▶ _INSTRUCTIONS TO FOLLOW_:
Return every line below as is, leaving out the pictures.

** DATASET CONTENT follows **

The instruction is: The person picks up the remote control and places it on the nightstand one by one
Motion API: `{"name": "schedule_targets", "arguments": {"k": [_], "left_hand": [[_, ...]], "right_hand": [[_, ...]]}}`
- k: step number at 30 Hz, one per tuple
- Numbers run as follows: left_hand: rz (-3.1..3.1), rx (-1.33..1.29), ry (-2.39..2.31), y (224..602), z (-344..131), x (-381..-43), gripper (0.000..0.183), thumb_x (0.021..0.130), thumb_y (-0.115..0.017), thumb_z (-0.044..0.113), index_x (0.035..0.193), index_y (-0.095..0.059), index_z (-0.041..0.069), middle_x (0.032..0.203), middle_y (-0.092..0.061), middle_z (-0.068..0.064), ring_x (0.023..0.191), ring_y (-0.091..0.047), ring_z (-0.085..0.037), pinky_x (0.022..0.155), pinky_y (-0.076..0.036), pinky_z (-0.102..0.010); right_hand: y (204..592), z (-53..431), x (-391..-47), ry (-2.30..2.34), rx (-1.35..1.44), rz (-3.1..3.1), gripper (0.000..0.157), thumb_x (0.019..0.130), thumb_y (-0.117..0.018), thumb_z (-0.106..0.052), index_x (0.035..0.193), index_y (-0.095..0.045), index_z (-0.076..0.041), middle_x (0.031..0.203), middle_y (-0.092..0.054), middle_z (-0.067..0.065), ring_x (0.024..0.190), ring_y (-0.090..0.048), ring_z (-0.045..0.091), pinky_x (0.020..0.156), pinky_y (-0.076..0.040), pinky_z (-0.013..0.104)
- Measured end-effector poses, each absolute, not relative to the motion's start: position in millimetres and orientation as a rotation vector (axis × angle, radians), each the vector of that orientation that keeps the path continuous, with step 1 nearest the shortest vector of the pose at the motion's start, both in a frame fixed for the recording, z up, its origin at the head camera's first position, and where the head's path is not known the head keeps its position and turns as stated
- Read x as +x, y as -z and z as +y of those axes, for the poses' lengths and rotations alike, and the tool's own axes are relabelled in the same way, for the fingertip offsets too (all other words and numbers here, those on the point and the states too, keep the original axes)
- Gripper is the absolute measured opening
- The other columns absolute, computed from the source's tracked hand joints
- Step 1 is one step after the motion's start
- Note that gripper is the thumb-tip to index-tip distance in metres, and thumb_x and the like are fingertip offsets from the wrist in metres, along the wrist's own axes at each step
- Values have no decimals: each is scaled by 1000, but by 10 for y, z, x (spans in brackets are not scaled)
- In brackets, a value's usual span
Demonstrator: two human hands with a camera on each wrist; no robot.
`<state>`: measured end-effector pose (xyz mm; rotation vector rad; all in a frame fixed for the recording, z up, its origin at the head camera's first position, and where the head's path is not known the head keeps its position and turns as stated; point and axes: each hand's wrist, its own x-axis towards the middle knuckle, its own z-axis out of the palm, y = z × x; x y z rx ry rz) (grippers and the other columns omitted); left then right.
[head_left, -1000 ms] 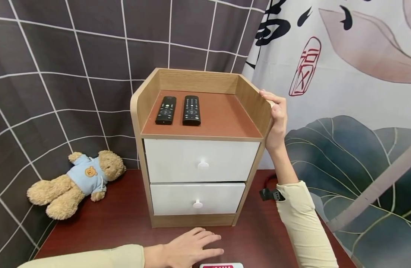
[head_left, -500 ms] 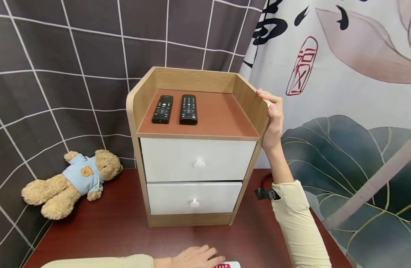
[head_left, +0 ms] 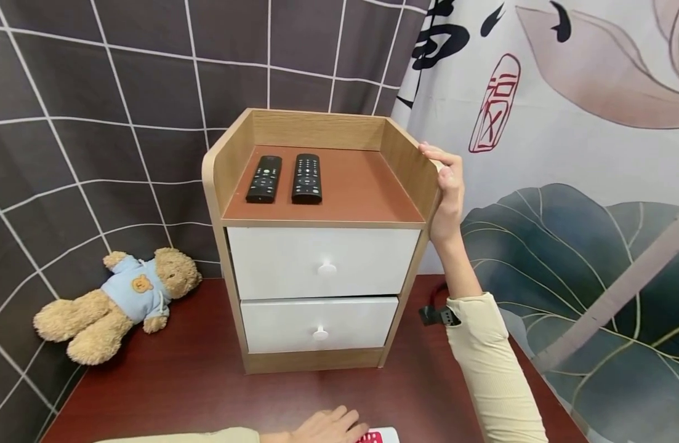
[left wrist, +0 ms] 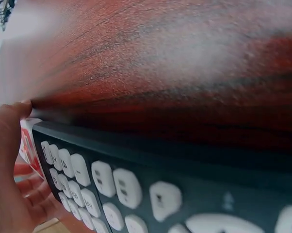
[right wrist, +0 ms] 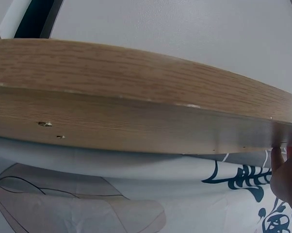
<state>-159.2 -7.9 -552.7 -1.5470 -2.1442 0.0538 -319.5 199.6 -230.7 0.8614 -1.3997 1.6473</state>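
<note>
The remote (left wrist: 151, 167) lies beneath the nearer left hand (head_left: 325, 424), running lengthwise back from fingers (left wrist: 37, 195) and thumb (left wrist: 21, 108) astride its end, their grip unclear.

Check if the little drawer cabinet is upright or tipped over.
Upright. The cabinet stands with its base on the table, two black remotes lie on its top shelf, and the right hand grips its side.
</note>
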Motion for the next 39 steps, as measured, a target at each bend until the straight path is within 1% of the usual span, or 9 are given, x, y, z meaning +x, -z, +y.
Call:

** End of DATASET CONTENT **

▶ _RESPONSE_:
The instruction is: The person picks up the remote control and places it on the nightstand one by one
Motion API: `{"name": "schedule_targets", "arguments": {"k": [_], "left_hand": [[_, ...]], "right_hand": [[_, ...]]}}`
- k: step number at 30 Hz, one per tuple
- Numbers run as follows: left_hand: rz (-3.1..3.1), rx (-1.33..1.29), ry (-2.39..2.31), y (224..602), z (-344..131), x (-381..-43), gripper (0.000..0.183), thumb_x (0.021..0.130), thumb_y (-0.115..0.017), thumb_z (-0.044..0.113), index_x (0.035..0.193), index_y (-0.095..0.059), index_z (-0.041..0.069), middle_x (0.032..0.203), middle_y (-0.092..0.061), middle_z (-0.068..0.064), ring_x (0.023..0.191), ring_y (-0.091..0.047), ring_z (-0.085..0.037), pinky_x (0.022..0.155), pinky_y (-0.076..0.036), pinky_z (-0.102..0.010); right_hand: y (204..592), z (-53..431), x (-391..-47), ry (-2.30..2.34), rx (-1.35..1.44), rz (-3.1..3.1), gripper (0.000..0.157), thumb_x (0.019..0.130), thumb_y (-0.117..0.018), thumb_z (-0.106..0.052), index_x (0.035..0.193), index_y (-0.095..0.045), index_z (-0.076..0.041), middle_x (0.031..0.203), middle_y (-0.092..0.054), middle_z (-0.067..0.065), ring_x (0.024..0.190), ring_y (-0.090..0.048), ring_z (-0.045..0.091), pinky_x (0.020..0.156), pinky_y (-0.076..0.040), pinky_z (-0.013..0.104)
- Measured end-effector poses, each absolute, not relative to the motion's start: position in millimetres and orientation as a rotation vector (axis × angle, radians), each the vector of that orientation that keeps the path continuous, with step 1 nearest the shortest vector of the pose at the motion's start, both in a frame fixed for the recording, z up, its origin at the head camera's first position, and where the head's path is not known the head keeps its position and turns as stated
- Read x as +x, y as -z and z as +y of those axes, for the poses' lengths and rotations alike, and the tool's own axes are relabelled in the same way, for the fingertip offsets too (all other words and numbers here, those on the point and the states too, keep the original axes)
- Gripper is the absolute measured opening
- The other columns absolute, computed from the source's tracked hand joints
- Step 1 is one step after the motion's start
- Note that gripper is the thumb-tip to index-tip distance in metres, and thumb_x and the like are fingertip offsets from the wrist in metres, along the wrist's own axes at each step
- Values have no decimals: each is scaled by 1000, but by 10 for y, z, x (spans in brackets are not scaled)
- In brackets, a value's usual span
Demonstrator: two human hands with a camera on each wrist; no robot.
`<state>`: measured end-effector pose (xyz mm; rotation vector rad; all in a frame fixed for the recording, z up, its origin at the head camera's first position, and where the head's path is not known the head keeps its position and turns as stated; point and axes: each hand's wrist, its own x-axis towards the middle knuckle, its own z-axis out of the palm, y = z × x; x y z rx ry rz) (grippers and the other columns omitted); left then right.
[head_left, -1000 ms] 
[head_left, -500 ms] 
[head_left, +0 ms] 
[left wrist, +0 ms] 
[right wrist, +0 ms] 
<state>-159.2 -7.9 -552.7 -1.5470 -2.1442 0.0538 -319.5 199.6 -230.7 0.8614 -1.3997 1.6473</state>
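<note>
The remote (left wrist: 151, 167) lies beneath the nearer left hand (head_left: 325, 424), running lengthwise back from fingers (left wrist: 37, 195) and thumb (left wrist: 21, 108) astride its end, their grip unclear.

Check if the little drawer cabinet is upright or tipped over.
Upright. The cabinet stands with its base on the table, two black remotes lie on its top shelf, and the right hand grips its side.
</note>
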Motion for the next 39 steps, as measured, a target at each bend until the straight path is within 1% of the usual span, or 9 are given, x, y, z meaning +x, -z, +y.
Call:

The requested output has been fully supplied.